■ What you should do:
Nothing but the data itself, reproduced exactly, is the expected answer.

##########

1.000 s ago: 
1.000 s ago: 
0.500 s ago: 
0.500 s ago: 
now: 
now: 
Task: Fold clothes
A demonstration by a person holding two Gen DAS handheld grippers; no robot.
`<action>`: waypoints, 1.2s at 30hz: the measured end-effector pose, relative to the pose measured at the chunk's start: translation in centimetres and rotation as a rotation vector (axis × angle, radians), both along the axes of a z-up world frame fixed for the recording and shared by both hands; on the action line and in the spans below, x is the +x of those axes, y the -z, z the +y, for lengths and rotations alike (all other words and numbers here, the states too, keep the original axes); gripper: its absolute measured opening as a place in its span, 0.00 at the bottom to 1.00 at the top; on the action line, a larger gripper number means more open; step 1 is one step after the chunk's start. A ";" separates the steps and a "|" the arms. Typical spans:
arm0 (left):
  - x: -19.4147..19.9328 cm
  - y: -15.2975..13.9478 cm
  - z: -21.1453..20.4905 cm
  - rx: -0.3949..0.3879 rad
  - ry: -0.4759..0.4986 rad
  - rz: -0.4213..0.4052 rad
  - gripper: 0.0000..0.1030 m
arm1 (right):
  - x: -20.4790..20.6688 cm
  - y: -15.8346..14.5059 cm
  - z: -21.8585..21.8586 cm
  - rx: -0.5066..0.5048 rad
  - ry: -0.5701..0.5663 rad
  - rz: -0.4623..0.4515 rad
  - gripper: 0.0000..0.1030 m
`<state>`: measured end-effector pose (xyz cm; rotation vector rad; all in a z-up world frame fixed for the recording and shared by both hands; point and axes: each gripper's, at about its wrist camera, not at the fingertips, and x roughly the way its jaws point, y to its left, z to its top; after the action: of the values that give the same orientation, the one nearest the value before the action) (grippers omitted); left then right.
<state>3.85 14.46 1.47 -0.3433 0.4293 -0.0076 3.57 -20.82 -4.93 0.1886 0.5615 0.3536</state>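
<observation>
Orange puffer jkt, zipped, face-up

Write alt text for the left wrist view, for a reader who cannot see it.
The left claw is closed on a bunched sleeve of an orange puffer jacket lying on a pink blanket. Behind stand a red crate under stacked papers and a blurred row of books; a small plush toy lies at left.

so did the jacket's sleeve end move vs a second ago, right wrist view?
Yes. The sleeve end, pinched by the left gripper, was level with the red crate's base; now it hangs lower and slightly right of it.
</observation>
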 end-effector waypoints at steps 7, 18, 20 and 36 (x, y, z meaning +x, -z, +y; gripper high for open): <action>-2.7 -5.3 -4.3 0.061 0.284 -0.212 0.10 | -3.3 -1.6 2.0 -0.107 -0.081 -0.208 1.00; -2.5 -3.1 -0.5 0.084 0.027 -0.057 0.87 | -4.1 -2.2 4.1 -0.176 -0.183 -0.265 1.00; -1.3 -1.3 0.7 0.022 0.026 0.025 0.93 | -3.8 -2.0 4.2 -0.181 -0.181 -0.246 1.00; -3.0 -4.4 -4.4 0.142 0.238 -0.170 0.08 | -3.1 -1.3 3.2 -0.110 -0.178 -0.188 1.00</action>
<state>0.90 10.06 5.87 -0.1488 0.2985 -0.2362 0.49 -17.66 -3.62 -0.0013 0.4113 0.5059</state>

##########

■ Finished exercise:
1.000 s ago: 
1.000 s ago: 
0.500 s ago: 
0.500 s ago: 
now: 
now: 
Task: Fold clothes
A demonstration by a person holding two Gen DAS handheld grippers; no robot.
`<action>`: waypoints, 1.2s at 30hz: the measured end-effector pose, relative to the pose measured at the chunk's start: translation in centimetres and rotation as a rotation vector (axis × angle, radians), both along the axes of a z-up world frame fixed for the recording and shared by both hands; on the action line and in the spans below, x is the +x of those axes, y the -z, z the +y, for lengths and rotations alike (all other words and numbers here, the states too, keep the original axes); gripper: its absolute measured opening as a place in its span, 0.00 at the bottom to 1.00 at the top; on the action line, a larger gripper number means more open; step 1 is one step after the chunk's start. A ";" separates the steps and a "|" the arms. Typical spans:
arm0 (left):
  - x: -19.4147..19.9328 cm
  - y: -15.2975..13.9478 cm
  - z: -21.1453..20.4905 cm
  - rx: -0.3949..0.3879 rad
  - ry: -0.4759..0.4986 rad
  - rz: -0.4213..0.4052 rad
  - gripper: 0.0000..0.1030 m
arm1 (right):
  - x: -20.4790..20.6688 cm
  - y: -15.8346..14.5059 cm
  - z: -21.8585..21.8586 cm
  - rx: -0.5066..0.5048 rad
  - ry: -0.5701..0.5663 rad
  - rz: -0.4623..0.4515 rad
  - gripper: 0.0000..0.1030 m
`<state>`: measured end-effector pose (xyz cm; rotation vector rad; all in a z-up world frame fixed for the recording and shared by both hands; point and axes: each gripper's, at about its wrist camera, not at the fingertips, and x roughly the way its jaws point, y to its left, z to its top; after the action: of the values that give the same orientation, the one nearest the value before the action) (grippers omitted); left then right.
<state>3.85 14.46 1.47 -0.3433 0.4293 -0.0076 3.57 -20.82 -4.93 0.1886 0.5615 0.3536</state>
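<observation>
Orange puffer jkt, zipped, face-up

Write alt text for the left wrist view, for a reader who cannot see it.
The left claw is closed on a bunched sleeve of an orange puffer jacket lying on a pink blanket. Behind stand a red crate under stacked papers and a blurred row of books; a small plush toy lies at left.

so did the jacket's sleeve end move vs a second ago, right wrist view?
Yes. The sleeve end, pinched by the left gripper, was level with the red crate's base; now it hangs lower and slightly right of it.
</observation>
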 end-effector waypoints at steps 7, 18, 20 and 36 (x, y, z meaning +x, -z, +y; gripper high for open): <action>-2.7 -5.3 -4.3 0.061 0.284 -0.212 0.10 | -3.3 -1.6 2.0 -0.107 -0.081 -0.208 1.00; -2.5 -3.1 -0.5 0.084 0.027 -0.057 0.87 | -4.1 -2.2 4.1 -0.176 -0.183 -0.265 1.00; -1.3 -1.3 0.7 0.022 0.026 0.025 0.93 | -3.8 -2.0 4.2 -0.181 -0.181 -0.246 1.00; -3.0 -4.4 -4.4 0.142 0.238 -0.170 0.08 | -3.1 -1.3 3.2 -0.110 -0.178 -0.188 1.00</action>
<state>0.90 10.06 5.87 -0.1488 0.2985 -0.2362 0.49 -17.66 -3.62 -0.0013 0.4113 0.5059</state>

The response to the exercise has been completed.